---- DATA SEGMENT
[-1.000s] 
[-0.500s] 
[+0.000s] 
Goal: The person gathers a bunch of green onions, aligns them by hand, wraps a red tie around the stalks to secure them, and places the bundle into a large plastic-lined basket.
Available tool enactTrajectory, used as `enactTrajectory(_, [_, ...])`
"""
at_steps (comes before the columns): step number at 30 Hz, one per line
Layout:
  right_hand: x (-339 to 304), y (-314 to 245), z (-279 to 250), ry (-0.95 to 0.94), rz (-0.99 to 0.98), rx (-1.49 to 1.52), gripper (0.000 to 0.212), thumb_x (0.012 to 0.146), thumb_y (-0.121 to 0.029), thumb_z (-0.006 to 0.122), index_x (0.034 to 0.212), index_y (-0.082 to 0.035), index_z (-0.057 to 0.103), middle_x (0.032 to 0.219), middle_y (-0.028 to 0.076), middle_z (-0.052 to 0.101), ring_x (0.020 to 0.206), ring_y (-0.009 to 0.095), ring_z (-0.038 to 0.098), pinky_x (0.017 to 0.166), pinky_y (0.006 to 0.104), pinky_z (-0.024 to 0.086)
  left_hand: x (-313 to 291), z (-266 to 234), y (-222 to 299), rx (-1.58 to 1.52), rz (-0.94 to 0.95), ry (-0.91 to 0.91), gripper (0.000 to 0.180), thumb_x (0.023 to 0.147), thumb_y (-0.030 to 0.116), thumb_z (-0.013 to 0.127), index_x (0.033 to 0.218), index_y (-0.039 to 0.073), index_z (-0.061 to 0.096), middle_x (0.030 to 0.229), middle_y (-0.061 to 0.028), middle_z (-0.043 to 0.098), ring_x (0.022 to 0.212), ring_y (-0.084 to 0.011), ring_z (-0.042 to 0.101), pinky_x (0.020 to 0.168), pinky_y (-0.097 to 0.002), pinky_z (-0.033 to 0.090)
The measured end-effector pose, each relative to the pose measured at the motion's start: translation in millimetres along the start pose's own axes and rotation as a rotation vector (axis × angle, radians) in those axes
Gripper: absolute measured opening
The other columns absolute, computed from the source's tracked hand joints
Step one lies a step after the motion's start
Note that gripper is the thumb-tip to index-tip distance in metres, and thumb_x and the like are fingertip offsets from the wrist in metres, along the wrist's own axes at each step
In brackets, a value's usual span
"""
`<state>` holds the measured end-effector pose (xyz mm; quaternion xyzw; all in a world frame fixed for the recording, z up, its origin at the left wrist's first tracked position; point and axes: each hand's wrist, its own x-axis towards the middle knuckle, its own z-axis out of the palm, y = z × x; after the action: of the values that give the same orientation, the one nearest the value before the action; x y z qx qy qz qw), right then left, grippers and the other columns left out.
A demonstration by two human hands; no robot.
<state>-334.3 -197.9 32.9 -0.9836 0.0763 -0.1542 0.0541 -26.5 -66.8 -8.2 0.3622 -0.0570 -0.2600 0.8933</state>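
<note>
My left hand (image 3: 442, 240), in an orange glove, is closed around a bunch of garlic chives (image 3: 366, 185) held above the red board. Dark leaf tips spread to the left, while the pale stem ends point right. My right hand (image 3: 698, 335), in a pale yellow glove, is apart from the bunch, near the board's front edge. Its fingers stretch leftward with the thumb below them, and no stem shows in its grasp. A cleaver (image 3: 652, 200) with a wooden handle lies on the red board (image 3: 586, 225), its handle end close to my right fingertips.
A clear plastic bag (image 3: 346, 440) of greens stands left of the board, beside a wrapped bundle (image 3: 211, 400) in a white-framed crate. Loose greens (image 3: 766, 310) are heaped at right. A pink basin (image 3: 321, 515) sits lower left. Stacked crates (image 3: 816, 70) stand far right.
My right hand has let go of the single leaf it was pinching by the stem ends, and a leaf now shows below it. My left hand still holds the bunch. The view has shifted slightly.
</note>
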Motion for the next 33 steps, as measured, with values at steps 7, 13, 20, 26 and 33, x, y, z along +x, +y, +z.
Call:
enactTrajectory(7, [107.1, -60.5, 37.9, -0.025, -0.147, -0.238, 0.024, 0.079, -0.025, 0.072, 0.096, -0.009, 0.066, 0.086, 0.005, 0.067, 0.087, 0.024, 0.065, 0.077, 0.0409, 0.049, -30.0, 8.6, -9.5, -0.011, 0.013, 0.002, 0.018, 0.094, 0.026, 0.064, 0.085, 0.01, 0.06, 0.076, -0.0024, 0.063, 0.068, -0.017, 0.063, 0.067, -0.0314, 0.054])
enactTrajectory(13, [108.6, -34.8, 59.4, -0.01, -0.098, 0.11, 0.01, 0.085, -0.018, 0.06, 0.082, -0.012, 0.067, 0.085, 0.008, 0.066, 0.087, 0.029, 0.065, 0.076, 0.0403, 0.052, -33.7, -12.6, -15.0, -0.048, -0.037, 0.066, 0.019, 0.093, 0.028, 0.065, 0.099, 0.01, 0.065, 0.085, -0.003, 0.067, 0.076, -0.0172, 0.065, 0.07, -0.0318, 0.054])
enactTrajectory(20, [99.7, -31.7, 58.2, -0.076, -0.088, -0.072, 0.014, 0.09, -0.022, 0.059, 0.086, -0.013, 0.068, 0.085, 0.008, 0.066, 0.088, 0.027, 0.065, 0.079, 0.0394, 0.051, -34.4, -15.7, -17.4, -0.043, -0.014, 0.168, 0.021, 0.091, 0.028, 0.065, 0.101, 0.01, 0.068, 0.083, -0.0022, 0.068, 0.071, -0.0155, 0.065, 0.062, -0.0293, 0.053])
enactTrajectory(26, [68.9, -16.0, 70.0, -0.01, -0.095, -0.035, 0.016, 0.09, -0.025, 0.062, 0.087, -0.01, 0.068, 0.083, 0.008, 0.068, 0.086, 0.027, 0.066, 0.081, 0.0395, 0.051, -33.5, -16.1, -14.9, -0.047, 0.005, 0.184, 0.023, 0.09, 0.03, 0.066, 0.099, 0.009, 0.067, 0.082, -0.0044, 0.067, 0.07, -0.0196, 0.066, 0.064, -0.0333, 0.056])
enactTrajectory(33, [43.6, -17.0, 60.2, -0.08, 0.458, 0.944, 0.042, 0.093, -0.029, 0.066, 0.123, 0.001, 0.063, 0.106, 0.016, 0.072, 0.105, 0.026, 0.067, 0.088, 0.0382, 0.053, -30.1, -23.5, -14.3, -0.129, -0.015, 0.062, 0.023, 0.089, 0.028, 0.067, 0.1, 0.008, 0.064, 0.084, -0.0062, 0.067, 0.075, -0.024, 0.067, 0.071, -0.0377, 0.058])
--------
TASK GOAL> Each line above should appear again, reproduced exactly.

SOLUTION TO THIS TASK>
[-1.000s] 
[-0.500s] 
[+0.000s] 
Goal: The person gathers a bunch of green onions, aligns them by hand, wraps a red tie around the stalks to secure them, and places the bundle into a large plastic-lined basket.
Available tool enactTrajectory, used as `enactTrajectory(_, [_, ...])`
"""
at_steps (comes before the columns): step number at 30 Hz, one per line
Layout:
  right_hand: x (-339 to 304), y (-314 to 245), z (-279 to 250), ry (-0.95 to 0.94), rz (-0.99 to 0.98), rx (-1.49 to 1.52), gripper (0.000 to 0.212), thumb_x (0.012 to 0.146), thumb_y (-0.121 to 0.029), thumb_z (-0.006 to 0.122), index_x (0.034 to 0.212), index_y (-0.082 to 0.035), index_z (-0.057 to 0.103), middle_x (0.032 to 0.219), middle_y (-0.028 to 0.076), middle_z (-0.052 to 0.101), ring_x (0.020 to 0.206), ring_y (-0.009 to 0.095), ring_z (-0.038 to 0.098), pinky_x (0.017 to 0.166), pinky_y (0.006 to 0.104), pinky_z (-0.024 to 0.086)
  left_hand: x (-313 to 291), z (-266 to 234), y (-222 to 299), rx (-1.58 to 1.52), rz (-0.94 to 0.95), ry (-0.91 to 0.91), gripper (0.000 to 0.180), thumb_x (0.023 to 0.147), thumb_y (-0.030 to 0.116), thumb_z (-0.013 to 0.127), index_x (0.033 to 0.218), index_y (-0.039 to 0.073), index_z (-0.061 to 0.096), middle_x (0.030 to 0.229), middle_y (-0.061 to 0.028), middle_z (-0.043 to 0.098), ring_x (0.022 to 0.212), ring_y (-0.084 to 0.011), ring_z (-0.042 to 0.101), pinky_x (0.020 to 0.168), pinky_y (-0.097 to 0.002), pinky_z (-0.033 to 0.090)
The measured end-effector pose, each relative to the pose measured at the motion's start: translation in millimetres along the start pose's own axes and rotation as a rotation vector (axis × angle, radians) in those axes
Gripper: absolute measured opening
The other columns absolute, computed from the source's tracked hand joints
Step one lies a step after the motion's start
Note that gripper is the thumb-tip to index-tip distance in metres, and thumb_x and the like are fingertip offsets from the wrist in metres, along the wrist's own axes at each step
In brackets, a value's usual span
"""
`<state>` holds the measured end-effector pose (xyz mm; quaternion xyzw; all in a world frame fixed for the recording, z up, its origin at the left wrist's first tracked position; point and axes: each hand's wrist, its own x-axis towards the middle knuckle, its own z-axis out of the palm, y = z × x; after the action: of the values that give the same orientation, the one nearest the value before the action; x y z qx qy qz qw), right then left, grippers and the other columns left out.
A demonstration by two human hands; no robot.
<state>-334.3 -197.9 32.9 -0.9836 0.0763 -0.1542 0.0541 -26.5 -66.8 -8.2 0.3622 -0.0570 -0.2600 0.8933</state>
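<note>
My left hand (image 3: 442, 240), in an orange glove, is closed around a bunch of garlic chives (image 3: 366, 185) held above the red board. Dark leaf tips spread to the left, while the pale stem ends point right. My right hand (image 3: 698, 335), in a pale yellow glove, is apart from the bunch, near the board's front edge. Its fingers stretch leftward with the thumb below them, and no stem shows in its grasp. A cleaver (image 3: 652, 200) with a wooden handle lies on the red board (image 3: 586, 225), its handle end close to my right fingertips.
A clear plastic bag (image 3: 346, 440) of greens stands left of the board, beside a wrapped bundle (image 3: 211, 400) in a white-framed crate. Loose greens (image 3: 766, 310) are heaped at right. A pink basin (image 3: 321, 515) sits lower left. Stacked crates (image 3: 816, 70) stand far right.
My right hand has let go of the single leaf it was pinching by the stem ends, and a leaf now shows below it. My left hand still holds the bunch. The view has shifted slightly.
</note>
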Motion for the next 33 steps, as measured, with values at steps 7, 13, 20, 26 and 33, x, y, z along +x, +y, +z.
Call:
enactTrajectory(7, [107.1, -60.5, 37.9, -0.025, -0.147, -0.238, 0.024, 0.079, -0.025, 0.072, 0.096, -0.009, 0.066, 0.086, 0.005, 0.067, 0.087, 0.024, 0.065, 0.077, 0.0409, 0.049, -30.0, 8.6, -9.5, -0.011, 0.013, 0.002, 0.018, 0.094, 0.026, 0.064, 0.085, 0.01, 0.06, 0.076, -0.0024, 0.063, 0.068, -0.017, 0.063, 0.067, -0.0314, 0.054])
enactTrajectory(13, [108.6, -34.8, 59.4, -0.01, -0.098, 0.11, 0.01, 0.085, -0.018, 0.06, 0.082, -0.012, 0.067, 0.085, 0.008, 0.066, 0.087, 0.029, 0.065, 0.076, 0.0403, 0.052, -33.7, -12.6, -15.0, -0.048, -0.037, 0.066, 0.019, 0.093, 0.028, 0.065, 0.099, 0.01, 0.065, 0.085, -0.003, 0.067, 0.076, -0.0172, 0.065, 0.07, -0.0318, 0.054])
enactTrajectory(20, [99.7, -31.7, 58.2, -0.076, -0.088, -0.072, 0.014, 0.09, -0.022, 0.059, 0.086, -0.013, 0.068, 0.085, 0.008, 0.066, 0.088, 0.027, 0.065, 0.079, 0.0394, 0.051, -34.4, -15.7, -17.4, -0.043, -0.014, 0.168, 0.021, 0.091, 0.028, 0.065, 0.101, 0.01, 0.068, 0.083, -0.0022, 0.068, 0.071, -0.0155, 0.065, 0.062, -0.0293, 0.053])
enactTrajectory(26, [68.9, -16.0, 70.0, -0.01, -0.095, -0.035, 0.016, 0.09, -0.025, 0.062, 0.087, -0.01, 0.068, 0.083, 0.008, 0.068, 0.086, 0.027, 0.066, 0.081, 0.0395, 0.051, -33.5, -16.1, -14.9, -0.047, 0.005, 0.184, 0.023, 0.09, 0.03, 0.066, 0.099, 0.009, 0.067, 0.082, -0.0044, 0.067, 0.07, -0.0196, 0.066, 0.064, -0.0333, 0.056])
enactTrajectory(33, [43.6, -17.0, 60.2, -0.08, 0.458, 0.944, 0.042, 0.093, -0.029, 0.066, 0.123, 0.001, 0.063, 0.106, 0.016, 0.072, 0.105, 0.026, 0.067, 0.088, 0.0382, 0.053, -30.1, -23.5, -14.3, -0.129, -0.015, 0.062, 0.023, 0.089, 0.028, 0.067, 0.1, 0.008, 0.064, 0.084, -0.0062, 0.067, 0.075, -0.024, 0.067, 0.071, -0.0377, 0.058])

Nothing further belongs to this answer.